Task to carry out — Pull every line that includes the word "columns" out of the data below and copy it.

Stored data —

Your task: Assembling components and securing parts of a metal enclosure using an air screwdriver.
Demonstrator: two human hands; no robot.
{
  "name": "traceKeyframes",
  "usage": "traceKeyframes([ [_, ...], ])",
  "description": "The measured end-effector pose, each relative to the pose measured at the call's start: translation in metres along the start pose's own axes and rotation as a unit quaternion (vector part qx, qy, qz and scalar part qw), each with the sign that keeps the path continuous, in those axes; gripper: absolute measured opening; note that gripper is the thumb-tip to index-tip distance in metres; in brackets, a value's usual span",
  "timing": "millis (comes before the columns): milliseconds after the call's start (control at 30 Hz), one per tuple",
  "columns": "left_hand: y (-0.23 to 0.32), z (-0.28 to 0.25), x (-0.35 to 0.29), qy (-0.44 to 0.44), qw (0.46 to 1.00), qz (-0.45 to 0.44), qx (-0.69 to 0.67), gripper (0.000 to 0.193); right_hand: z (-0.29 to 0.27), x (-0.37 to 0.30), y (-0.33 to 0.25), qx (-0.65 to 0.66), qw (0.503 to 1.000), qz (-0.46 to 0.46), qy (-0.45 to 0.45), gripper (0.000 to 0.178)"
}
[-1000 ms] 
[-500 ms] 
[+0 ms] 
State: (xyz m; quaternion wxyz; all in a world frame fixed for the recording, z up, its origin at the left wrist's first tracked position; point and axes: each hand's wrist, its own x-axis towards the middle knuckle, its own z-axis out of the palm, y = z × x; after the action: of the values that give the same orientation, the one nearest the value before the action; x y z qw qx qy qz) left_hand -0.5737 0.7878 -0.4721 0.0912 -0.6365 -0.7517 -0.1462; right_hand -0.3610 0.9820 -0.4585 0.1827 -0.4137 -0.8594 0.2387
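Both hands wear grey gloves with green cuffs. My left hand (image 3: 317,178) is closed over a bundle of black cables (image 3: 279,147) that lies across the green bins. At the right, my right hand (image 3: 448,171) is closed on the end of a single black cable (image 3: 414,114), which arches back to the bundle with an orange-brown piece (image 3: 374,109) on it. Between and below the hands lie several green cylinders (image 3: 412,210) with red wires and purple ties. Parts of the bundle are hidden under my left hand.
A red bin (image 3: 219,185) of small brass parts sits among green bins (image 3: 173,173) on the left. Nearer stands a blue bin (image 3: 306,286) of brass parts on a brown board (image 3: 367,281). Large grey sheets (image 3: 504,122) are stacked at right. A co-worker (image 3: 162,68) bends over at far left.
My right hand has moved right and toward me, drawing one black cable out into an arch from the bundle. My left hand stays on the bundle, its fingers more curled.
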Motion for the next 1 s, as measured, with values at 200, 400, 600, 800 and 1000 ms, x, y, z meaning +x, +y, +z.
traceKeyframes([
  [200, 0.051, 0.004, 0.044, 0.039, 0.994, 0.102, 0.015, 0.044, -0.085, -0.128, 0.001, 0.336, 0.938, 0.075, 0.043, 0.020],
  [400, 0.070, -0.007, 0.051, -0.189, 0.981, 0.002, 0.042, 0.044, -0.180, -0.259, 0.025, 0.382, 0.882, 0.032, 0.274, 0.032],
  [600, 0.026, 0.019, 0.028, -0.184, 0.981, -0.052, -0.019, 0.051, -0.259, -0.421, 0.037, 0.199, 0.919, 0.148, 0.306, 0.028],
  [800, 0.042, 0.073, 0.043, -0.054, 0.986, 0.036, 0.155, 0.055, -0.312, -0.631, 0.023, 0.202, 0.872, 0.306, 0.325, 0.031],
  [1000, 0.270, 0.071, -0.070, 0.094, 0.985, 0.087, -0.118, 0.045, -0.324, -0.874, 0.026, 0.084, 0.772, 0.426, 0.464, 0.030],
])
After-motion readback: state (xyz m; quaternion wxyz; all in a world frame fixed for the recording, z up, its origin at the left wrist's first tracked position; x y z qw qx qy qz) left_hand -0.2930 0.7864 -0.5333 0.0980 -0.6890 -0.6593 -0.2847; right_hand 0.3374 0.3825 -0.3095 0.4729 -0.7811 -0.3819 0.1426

Exercise answer —
  "timing": "millis (comes before the columns): milliseconds after the call's start (control at 30 Hz), one per tuple",
  "columns": "left_hand: y (-0.23 to 0.32), z (-0.28 to 0.25), x (-0.35 to 0.29), qy (-0.44 to 0.44), qw (0.46 to 1.00), qz (-0.45 to 0.44), qx (-0.69 to 0.67), gripper (0.000 to 0.193); right_hand: z (-0.29 to 0.27), x (-0.37 to 0.30), y (-0.33 to 0.25), qx (-0.65 to 0.66), qw (0.503 to 1.000), qz (-0.46 to 0.46), qy (-0.45 to 0.45), gripper (0.000 to 0.178)"

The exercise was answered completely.